• **What you will do**
Go through the listing beneath this task and return every line that carries the string "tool".
=== Section Start ===
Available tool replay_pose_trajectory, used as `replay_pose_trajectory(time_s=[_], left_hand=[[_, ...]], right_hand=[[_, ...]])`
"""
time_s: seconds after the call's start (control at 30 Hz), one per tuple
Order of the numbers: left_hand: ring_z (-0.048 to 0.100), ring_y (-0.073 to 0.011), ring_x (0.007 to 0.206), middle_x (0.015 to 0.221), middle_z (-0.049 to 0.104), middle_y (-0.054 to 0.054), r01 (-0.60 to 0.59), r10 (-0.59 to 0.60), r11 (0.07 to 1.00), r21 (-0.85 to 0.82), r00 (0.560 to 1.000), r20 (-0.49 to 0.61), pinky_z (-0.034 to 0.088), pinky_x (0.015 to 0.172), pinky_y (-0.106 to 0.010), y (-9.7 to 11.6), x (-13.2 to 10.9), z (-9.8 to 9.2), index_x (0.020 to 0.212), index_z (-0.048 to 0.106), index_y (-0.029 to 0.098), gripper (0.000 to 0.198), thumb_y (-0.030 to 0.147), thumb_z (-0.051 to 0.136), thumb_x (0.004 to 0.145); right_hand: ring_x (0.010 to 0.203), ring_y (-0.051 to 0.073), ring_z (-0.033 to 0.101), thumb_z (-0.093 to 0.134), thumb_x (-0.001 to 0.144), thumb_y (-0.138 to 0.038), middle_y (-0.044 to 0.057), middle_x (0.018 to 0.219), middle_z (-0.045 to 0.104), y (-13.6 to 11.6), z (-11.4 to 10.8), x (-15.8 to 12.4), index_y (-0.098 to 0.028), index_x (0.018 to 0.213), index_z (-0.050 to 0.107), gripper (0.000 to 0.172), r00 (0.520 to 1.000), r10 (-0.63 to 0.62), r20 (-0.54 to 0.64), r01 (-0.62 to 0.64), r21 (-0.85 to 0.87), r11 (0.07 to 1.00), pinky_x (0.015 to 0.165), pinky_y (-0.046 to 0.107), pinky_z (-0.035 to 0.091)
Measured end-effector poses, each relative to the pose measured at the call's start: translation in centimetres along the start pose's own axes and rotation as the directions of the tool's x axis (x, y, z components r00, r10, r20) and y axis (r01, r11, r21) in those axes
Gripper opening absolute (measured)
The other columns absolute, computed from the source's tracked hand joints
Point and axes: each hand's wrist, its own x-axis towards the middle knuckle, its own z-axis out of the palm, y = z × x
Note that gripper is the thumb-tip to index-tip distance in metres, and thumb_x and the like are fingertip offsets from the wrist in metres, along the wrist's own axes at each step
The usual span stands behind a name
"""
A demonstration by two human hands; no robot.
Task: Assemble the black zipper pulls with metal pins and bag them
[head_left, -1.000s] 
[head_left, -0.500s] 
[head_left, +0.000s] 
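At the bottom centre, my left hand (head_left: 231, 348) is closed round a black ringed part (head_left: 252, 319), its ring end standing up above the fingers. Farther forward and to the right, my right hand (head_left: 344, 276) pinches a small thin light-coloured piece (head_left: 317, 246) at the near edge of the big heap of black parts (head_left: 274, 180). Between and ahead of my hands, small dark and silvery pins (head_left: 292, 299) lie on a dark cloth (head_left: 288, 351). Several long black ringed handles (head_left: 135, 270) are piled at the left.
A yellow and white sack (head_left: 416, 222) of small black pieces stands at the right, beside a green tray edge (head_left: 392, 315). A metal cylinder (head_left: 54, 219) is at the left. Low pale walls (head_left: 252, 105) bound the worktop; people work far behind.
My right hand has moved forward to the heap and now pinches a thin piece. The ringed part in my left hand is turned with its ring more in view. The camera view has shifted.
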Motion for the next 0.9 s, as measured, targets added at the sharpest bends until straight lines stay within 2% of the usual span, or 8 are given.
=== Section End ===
• **Expected output**
Available tool replay_pose_trajectory, used as `replay_pose_trajectory(time_s=[_], left_hand=[[_, ...]], right_hand=[[_, ...]])`
Measured end-effector poses, each relative to the pose measured at the call's start: translation in centimetres along the start pose's own axes and rotation as the directions of the tool's x axis (x, y, z components r00, r10, r20) and y axis (r01, r11, r21) in those axes

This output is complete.